Activity: What needs reproducing is the run of lines in the data below starting at the line with "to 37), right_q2" and ending at the line with "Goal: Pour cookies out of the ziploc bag", both ends included. Copy it exactly, without pictures, and add nothing.

Material for this task:
┌──
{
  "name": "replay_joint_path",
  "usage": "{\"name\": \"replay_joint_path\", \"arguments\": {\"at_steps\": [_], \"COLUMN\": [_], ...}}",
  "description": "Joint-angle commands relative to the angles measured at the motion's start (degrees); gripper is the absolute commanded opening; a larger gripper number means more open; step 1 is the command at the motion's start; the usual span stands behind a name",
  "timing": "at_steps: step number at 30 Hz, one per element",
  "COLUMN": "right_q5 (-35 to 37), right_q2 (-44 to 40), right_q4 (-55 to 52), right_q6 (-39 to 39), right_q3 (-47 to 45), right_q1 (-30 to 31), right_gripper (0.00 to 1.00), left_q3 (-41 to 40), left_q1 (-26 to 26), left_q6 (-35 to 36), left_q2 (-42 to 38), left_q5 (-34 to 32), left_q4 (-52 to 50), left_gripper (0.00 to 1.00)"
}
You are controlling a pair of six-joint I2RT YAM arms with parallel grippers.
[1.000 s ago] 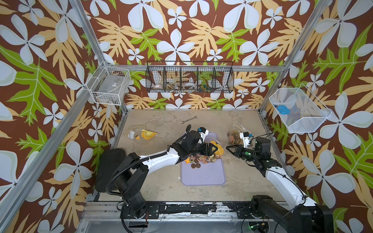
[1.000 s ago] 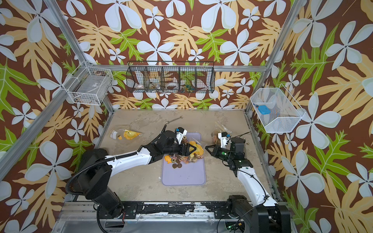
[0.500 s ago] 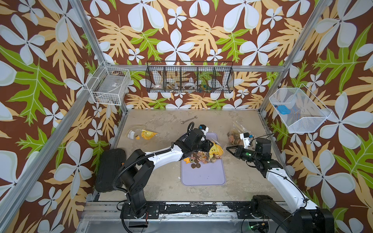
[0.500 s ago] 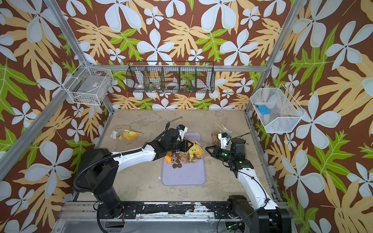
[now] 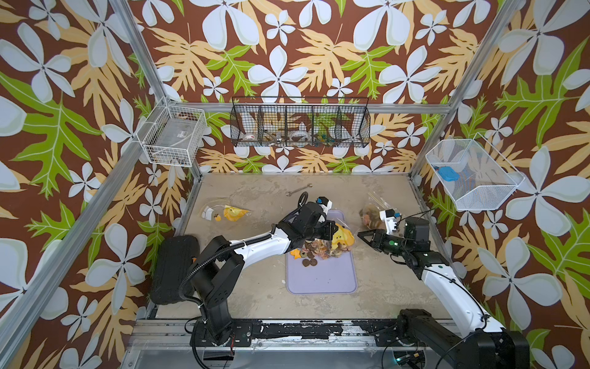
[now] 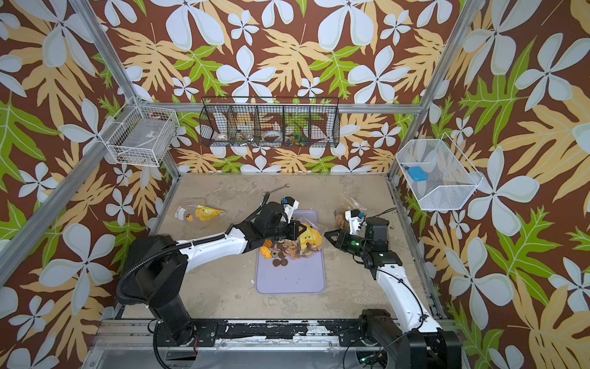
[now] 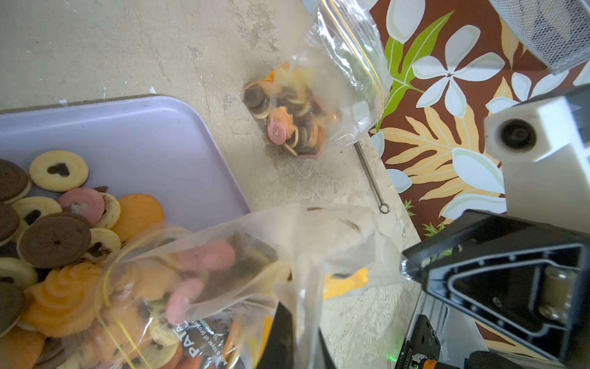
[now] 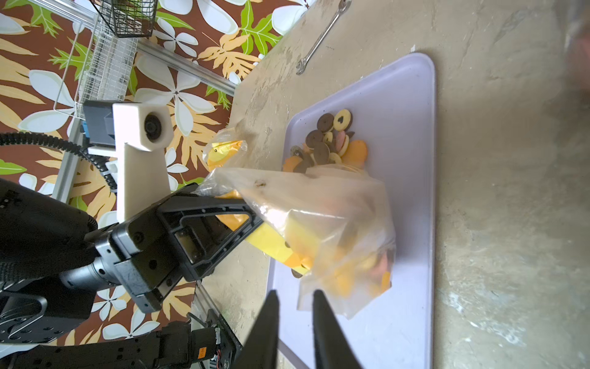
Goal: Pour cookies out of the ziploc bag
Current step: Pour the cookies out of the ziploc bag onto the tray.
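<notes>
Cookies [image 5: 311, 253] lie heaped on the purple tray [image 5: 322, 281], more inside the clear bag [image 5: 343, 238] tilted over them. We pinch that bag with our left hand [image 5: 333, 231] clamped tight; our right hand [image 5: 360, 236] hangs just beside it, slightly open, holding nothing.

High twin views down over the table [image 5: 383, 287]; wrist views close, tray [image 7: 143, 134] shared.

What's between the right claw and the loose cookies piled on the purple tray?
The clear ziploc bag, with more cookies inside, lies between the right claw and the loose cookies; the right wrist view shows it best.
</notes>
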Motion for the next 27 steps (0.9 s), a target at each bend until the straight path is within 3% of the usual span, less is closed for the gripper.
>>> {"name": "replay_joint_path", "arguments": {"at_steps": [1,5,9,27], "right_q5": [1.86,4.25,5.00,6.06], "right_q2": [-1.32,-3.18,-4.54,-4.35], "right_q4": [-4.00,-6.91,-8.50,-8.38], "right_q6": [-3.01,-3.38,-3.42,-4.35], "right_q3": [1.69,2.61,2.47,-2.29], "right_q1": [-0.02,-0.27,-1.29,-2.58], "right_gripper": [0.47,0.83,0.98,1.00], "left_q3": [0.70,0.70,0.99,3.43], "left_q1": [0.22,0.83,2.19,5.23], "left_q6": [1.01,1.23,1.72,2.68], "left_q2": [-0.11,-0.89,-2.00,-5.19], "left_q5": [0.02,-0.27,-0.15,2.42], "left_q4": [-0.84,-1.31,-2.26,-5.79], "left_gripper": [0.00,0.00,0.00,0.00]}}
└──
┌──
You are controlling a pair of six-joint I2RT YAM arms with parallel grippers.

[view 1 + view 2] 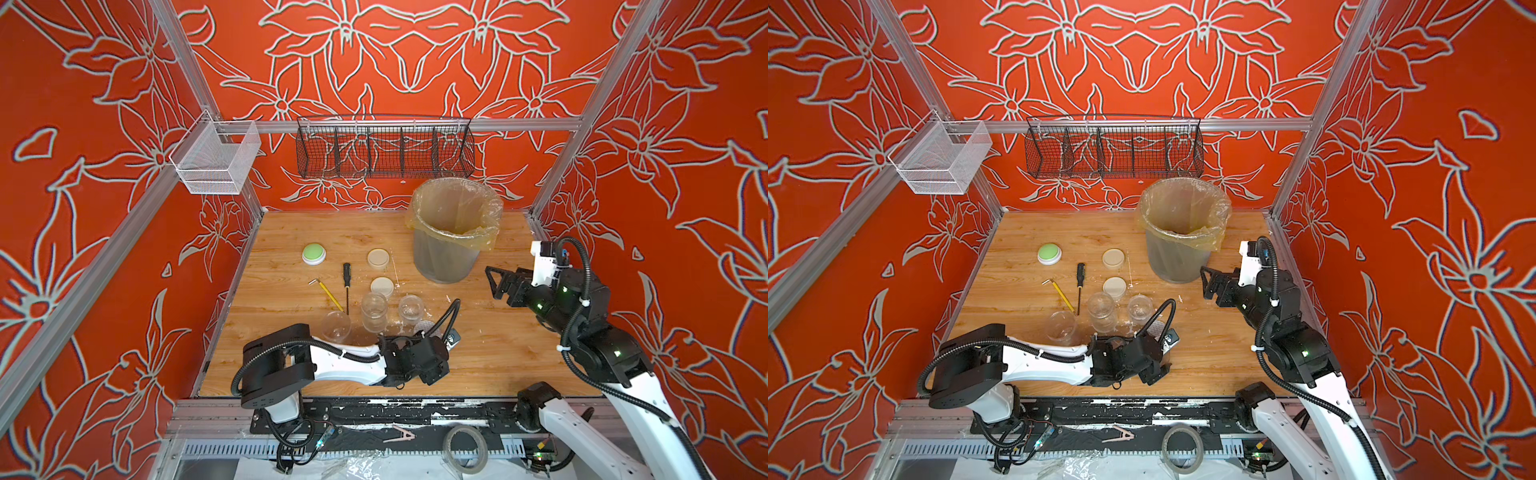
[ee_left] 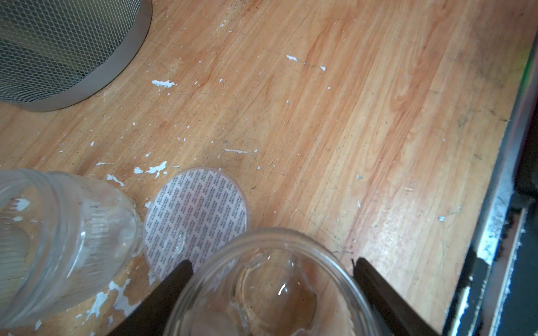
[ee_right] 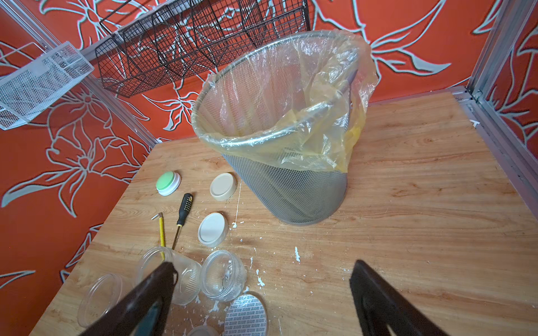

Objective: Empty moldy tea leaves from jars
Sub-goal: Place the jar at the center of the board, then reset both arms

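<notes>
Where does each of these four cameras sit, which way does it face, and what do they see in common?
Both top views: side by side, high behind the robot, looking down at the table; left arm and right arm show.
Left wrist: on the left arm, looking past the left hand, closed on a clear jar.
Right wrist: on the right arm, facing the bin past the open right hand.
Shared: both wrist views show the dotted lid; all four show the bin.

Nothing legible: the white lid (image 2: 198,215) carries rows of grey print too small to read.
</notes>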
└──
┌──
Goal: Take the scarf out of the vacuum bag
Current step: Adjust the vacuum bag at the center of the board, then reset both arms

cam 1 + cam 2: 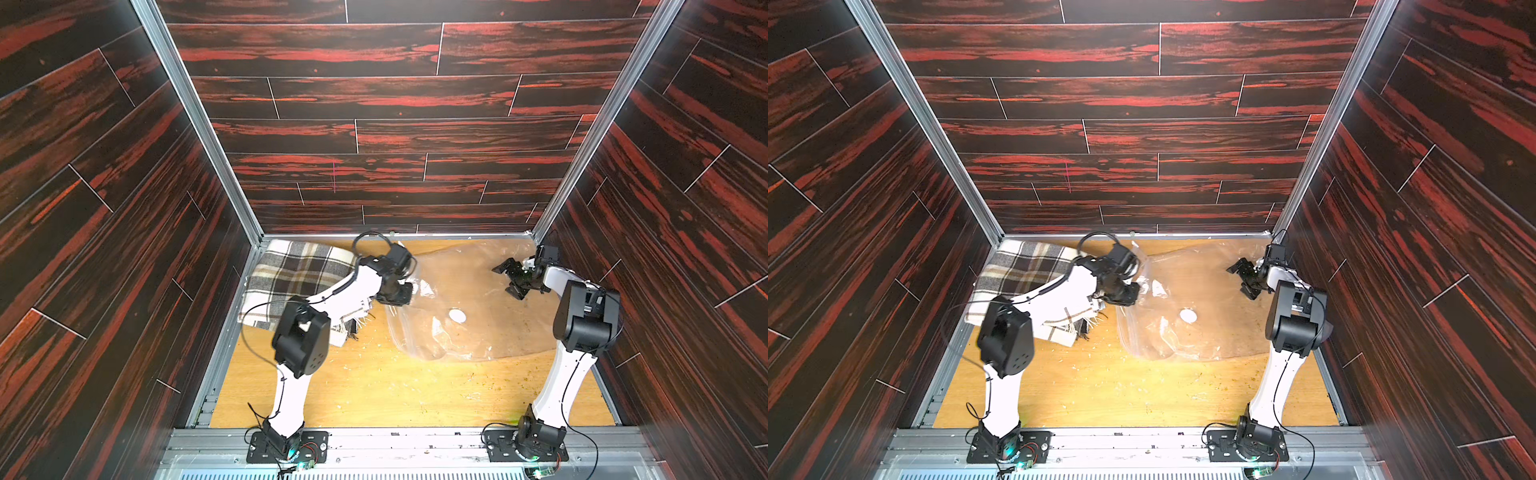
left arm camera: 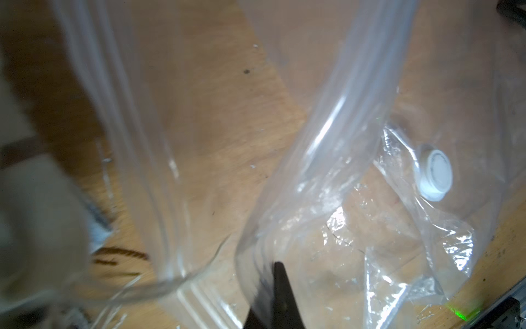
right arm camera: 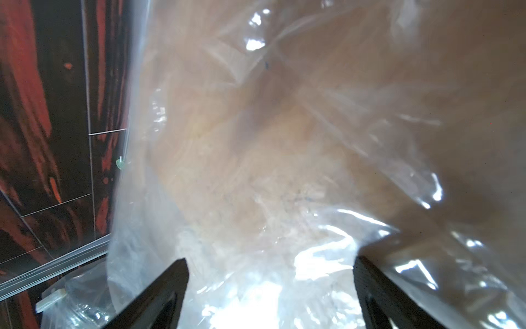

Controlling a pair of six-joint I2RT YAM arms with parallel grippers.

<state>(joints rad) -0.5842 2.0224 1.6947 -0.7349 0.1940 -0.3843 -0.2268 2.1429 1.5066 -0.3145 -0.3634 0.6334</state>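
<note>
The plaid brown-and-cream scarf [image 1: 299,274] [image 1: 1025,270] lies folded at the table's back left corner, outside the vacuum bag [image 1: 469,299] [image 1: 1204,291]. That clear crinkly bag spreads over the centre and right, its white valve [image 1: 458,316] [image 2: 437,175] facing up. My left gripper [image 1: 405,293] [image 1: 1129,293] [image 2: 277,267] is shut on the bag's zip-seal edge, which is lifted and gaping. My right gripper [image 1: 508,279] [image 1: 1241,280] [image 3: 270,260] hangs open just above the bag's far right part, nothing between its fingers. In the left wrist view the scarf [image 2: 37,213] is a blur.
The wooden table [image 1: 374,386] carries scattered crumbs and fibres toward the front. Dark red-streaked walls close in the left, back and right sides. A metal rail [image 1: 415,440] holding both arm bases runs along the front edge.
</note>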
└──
Result of this exercise:
  "COLUMN": "right_q5 (-35 to 37), right_q2 (-44 to 40), right_q4 (-55 to 52), right_q6 (-39 to 39), right_q3 (-47 to 45), right_q1 (-30 to 31), right_gripper (0.00 to 1.00), left_q3 (-41 to 40), left_q1 (-26 to 26), left_q6 (-35 to 36), left_q2 (-42 to 38), left_q5 (-34 to 32), left_q4 (-52 to 50), left_gripper (0.00 to 1.00)"
}
You are controlling a pair of six-joint I2RT YAM arms with parallel grippers.
[1.000 s ago] 
[1.000 s ago] 
[0.500 s ago] 
[0.500 s ago] 
[now] 
[now] 
[now] 
[now] 
Goal: Pour cookies out of the ziploc bag

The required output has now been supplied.